■ Problem to solve ■
Leave no line out. Transcribe the whole listing exactly.

■ Dataset extract ■
######
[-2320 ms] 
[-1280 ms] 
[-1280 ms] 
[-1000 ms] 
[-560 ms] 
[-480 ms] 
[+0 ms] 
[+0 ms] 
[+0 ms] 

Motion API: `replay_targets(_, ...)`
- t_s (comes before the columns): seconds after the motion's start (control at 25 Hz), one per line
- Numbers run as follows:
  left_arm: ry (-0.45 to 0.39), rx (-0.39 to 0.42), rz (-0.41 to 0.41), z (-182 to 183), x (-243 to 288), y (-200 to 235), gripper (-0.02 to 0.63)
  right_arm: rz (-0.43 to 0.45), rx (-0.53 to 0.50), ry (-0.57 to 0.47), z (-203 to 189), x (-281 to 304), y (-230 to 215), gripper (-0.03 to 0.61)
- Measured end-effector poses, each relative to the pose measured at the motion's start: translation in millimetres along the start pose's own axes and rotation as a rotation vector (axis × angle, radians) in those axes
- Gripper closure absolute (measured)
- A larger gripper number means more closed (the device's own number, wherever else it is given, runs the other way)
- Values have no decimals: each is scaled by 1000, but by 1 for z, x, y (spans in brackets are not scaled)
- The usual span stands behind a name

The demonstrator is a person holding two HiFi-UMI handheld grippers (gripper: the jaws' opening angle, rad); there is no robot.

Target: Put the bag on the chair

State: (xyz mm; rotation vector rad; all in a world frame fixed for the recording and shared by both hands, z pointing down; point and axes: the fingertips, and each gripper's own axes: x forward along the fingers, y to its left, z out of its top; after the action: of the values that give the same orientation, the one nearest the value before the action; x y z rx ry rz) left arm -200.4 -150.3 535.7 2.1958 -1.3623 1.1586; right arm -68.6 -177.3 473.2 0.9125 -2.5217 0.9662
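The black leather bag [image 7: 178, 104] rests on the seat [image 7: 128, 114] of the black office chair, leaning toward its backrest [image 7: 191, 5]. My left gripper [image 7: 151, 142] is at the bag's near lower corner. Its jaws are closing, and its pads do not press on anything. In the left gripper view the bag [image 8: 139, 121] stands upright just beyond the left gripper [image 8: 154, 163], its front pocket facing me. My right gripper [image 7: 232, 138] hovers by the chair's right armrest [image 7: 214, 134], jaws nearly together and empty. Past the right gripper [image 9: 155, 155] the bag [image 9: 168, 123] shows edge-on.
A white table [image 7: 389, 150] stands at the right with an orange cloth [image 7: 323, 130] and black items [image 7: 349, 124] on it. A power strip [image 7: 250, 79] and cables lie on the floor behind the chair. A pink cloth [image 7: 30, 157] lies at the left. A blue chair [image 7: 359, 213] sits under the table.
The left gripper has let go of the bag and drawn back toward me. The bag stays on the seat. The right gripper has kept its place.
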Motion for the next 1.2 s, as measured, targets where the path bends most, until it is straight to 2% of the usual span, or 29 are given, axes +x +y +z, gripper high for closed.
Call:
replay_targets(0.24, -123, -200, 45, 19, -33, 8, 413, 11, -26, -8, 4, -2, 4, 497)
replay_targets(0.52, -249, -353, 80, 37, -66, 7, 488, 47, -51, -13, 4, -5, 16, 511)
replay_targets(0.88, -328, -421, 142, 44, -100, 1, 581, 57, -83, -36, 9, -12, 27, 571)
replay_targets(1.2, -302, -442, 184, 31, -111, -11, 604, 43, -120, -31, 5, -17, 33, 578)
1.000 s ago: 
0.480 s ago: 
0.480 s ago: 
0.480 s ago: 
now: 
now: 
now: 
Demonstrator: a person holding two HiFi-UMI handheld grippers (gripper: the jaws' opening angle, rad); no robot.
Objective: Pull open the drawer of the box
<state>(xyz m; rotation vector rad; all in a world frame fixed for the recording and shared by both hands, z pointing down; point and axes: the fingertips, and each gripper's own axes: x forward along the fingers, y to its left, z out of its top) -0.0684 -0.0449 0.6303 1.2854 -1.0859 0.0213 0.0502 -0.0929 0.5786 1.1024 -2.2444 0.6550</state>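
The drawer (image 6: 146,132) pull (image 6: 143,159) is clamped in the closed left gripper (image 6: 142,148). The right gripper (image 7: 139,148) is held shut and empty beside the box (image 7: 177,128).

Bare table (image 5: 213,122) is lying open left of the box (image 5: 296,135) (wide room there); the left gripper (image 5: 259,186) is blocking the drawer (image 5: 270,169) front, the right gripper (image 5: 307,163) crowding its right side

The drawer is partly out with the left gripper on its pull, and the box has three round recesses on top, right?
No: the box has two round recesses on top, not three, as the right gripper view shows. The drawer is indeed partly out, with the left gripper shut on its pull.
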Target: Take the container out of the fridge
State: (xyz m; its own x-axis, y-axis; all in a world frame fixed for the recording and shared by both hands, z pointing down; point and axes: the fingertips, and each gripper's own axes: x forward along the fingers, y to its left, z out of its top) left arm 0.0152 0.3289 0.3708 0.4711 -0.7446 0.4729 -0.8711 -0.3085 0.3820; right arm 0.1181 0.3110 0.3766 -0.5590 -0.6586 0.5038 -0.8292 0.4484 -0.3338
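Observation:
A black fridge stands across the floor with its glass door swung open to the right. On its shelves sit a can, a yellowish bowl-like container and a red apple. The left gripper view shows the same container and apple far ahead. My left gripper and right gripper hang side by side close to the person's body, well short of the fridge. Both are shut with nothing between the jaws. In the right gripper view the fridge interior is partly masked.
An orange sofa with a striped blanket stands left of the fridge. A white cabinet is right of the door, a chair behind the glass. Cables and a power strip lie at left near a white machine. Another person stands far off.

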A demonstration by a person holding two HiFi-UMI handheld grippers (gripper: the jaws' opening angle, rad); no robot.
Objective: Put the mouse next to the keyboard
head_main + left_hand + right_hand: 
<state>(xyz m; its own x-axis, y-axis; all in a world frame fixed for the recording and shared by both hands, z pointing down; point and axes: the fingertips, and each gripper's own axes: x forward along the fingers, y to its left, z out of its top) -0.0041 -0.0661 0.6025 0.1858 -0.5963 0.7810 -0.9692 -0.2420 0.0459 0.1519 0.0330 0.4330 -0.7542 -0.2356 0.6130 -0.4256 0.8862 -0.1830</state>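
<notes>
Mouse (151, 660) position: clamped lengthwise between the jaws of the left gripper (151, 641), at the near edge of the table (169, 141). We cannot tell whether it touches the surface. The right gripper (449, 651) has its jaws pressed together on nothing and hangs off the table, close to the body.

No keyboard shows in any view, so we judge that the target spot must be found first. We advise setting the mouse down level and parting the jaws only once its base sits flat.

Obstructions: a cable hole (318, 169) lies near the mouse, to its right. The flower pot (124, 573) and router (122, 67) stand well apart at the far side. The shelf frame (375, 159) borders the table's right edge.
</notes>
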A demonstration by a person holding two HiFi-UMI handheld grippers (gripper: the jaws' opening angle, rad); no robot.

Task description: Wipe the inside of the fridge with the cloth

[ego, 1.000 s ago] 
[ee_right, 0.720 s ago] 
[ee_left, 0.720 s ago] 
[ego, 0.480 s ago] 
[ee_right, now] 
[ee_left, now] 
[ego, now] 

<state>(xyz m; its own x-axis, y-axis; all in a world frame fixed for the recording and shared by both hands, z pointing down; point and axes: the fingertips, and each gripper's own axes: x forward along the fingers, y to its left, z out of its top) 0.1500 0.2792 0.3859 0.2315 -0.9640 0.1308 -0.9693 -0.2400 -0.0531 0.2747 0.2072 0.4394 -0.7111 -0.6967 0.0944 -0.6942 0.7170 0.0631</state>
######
■ Problem solution ■
[-2320 ms] 
[-1280 ms] 
[-1280 ms] 
[-1000 ms] 
[-560 ms] 
[-480 ms] 
[+0 ms] 
[+0 ms] 
[+0 ms] 

Motion API: `replay_targets(_, ...)`
- t_s (comes before the columns): seconds after the motion's start (control at 25 Hz), one per line
- Numbers run as follows:
  left_arm: ry (-0.45 to 0.39), rx (-0.39 to 0.42), rz (-0.41 to 0.41), z (-182 to 183), x (-243 to 288), y (-200 to 235), gripper (-0.02 to 0.63)
  right_arm: rz (-0.43 to 0.45), rx (-0.53 to 0.50), ry (-0.57 to 0.47), z (-203 to 189), x (-281 to 304), y (-230 to 215), gripper (-0.03 to 0.61)
- Measured end-effector poses, each relative to the pose measured at the motion's start: translation in millimetres along the start pose's own axes and rotation as a rotation vector (axis × angle, radians) in those axes
- Gripper closure absolute (measured)
- A larger gripper number means more closed (the device's own number, wherever else it is given, runs the other way)
- Values have no decimals: each is scaled by 1000, but by 1 for z, x, y (spans in brackets are not scaled)
- The usual span stands behind a name

The demonstrator is a person holding two HiFi-UMI handheld grippers (gripper: the jaws' opening angle, rad); there is no robot.

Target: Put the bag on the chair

State: (xyz mm; rotation vector rad; all in a world frame fixed for the recording and shared by both hands, z pointing down; point and axes: the fingertips, and each gripper's own axes: x forward along the fingers, y to its left, z out of its top; after the action: of the values that give the same orientation, the one nearest the value before the action; x y z rx ry rz) left arm -200.4 -150.3 535.7 2.1958 -1.3623 1.1586; right arm -68.6 -177.3 473.2 0.9125 -2.5217 0.9662
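The black leather bag [image 7: 178, 104] rests on the seat [image 7: 128, 114] of the black office chair, leaning toward its backrest [image 7: 191, 5]. My left gripper [image 7: 151, 142] is at the bag's near lower corner. Its jaws are closing, and its pads do not press on anything. In the left gripper view the bag [image 8: 139, 121] stands upright just beyond the left gripper [image 8: 154, 163], its front pocket facing me. My right gripper [image 7: 232, 138] hovers by the chair's right armrest [image 7: 214, 134], jaws nearly together and empty. Past the right gripper [image 9: 155, 155] the bag [image 9: 168, 123] shows edge-on.
A white table [image 7: 389, 150] stands at the right with an orange cloth [image 7: 323, 130] and black items [image 7: 349, 124] on it. A power strip [image 7: 250, 79] and cables lie on the floor behind the chair. A pink cloth [image 7: 30, 157] lies at the left. A blue chair [image 7: 359, 213] sits under the table.
The left gripper has let go of the bag and drawn back toward me. The bag stays on the seat. The right gripper has kept its place.
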Motion for the next 1.2 s, as measured, targets where the path bends most, until it is straight to 2% of the usual span, or 29 are given, axes +x +y +z, gripper high for closed.
Call:
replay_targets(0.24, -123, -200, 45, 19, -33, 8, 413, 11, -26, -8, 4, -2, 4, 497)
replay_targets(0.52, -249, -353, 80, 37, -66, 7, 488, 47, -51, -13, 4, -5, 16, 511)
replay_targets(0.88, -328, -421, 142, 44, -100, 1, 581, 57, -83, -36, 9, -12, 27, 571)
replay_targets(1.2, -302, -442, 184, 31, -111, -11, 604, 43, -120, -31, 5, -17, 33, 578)
1.000 s ago: 
0.480 s ago: 
0.480 s ago: 
0.480 s ago: 
now: 
now: 
now: 
Demonstrator: a person holding two HiFi-UMI handheld grippers (gripper: the jaws' opening angle, rad); no robot.
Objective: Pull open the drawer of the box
<state>(xyz m; rotation vector rad; all in a world frame fixed for the recording and shared by both hands, z pointing down; point and axes: the fingertips, and each gripper's own axes: x forward along the fingers, y to its left, z out of its top) -0.0684 -0.0449 0.6303 1.2854 -1.0859 0.0213 0.0502 -0.0929 0.5786 1.1024 -2.2444 0.6550</state>
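The drawer (image 6: 146,132) pull (image 6: 143,159) is clamped in the closed left gripper (image 6: 142,148). The right gripper (image 7: 139,148) is held shut and empty beside the box (image 7: 177,128).

Bare table (image 5: 213,122) is lying open left of the box (image 5: 296,135) (wide room there); the left gripper (image 5: 259,186) is blocking the drawer (image 5: 270,169) front, the right gripper (image 5: 307,163) crowding its right side

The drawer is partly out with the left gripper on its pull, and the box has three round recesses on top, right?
No: the box has two round recesses on top, not three, as the right gripper view shows. The drawer is indeed partly out, with the left gripper shut on its pull.
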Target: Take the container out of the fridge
State: (xyz m; its own x-axis, y-axis; all in a world frame fixed for the recording and shared by both hands, z pointing down; point and axes: the fingertips, and each gripper's own axes: x forward along the fingers, y to its left, z out of its top) left arm 0.0152 0.3289 0.3708 0.4711 -0.7446 0.4729 -0.8711 -0.3085 0.3820; right arm 0.1181 0.3110 0.3766 -0.5590 -0.6586 0.5038 -0.8292 0.4484 -0.3338
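Observation:
A black fridge stands across the floor with its glass door swung open to the right. On its shelves sit a can, a yellowish bowl-like container and a red apple. The left gripper view shows the same container and apple far ahead. My left gripper and right gripper hang side by side close to the person's body, well short of the fridge. Both are shut with nothing between the jaws. In the right gripper view the fridge interior is partly masked.
An orange sofa with a striped blanket stands left of the fridge. A white cabinet is right of the door, a chair behind the glass. Cables and a power strip lie at left near a white machine. Another person stands far off.
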
A demonstration by a person holding two HiFi-UMI handheld grippers (gripper: the jaws' opening angle, rad); no robot.
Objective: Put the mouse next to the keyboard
head_main + left_hand + right_hand: 
<state>(xyz m; its own x-axis, y-axis; all in a world frame fixed for the recording and shared by both hands, z pointing down; point and axes: the fingertips, and each gripper's own axes: x forward along the fingers, y to its left, z out of its top) -0.0041 -0.0661 0.6025 0.1858 -0.5963 0.7810 -0.9692 -0.2420 0.0459 0.1519 0.0330 0.4330 -0.7542 -0.2356 0.6130 -0.4256 0.8862 -0.1830</state>
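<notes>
Mouse (151, 660) position: clamped lengthwise between the jaws of the left gripper (151, 641), at the near edge of the table (169, 141). We cannot tell whether it touches the surface. The right gripper (449, 651) has its jaws pressed together on nothing and hangs off the table, close to the body.

No keyboard shows in any view, so we judge that the target spot must be found first. We advise setting the mouse down level and parting the jaws only once its base sits flat.

Obstructions: a cable hole (318, 169) lies near the mouse, to its right. The flower pot (124, 573) and router (122, 67) stand well apart at the far side. The shelf frame (375, 159) borders the table's right edge.
</notes>
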A demonstration by a person holding two HiFi-UMI handheld grippers (gripper: the jaws' opening angle, rad); no robot.

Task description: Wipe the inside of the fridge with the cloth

[ego, 1.000 s ago] 
[ee_right, 0.720 s ago] 
[ee_left, 0.720 s ago] 
[ego, 0.480 s ago] 
[ee_right, now] 
[ee_left, now] 
[ego, now] 

<state>(xyz m; its own x-axis, y-axis; all in a world frame fixed for the recording and shared by both hands, z pointing down; point and axes: the fingertips, and each gripper's own axes: x forward along the fingers, y to its left, z out of its top) 0.1500 0.2792 0.3859 0.2315 -0.9640 0.1308 -0.9693 -0.2400 -0.0531 0.2747 0.2072 0.4394 -0.7111 -0.6967 0.0944 -0.6942 0.7170 0.0631</state>

No more output is expected for this exercise.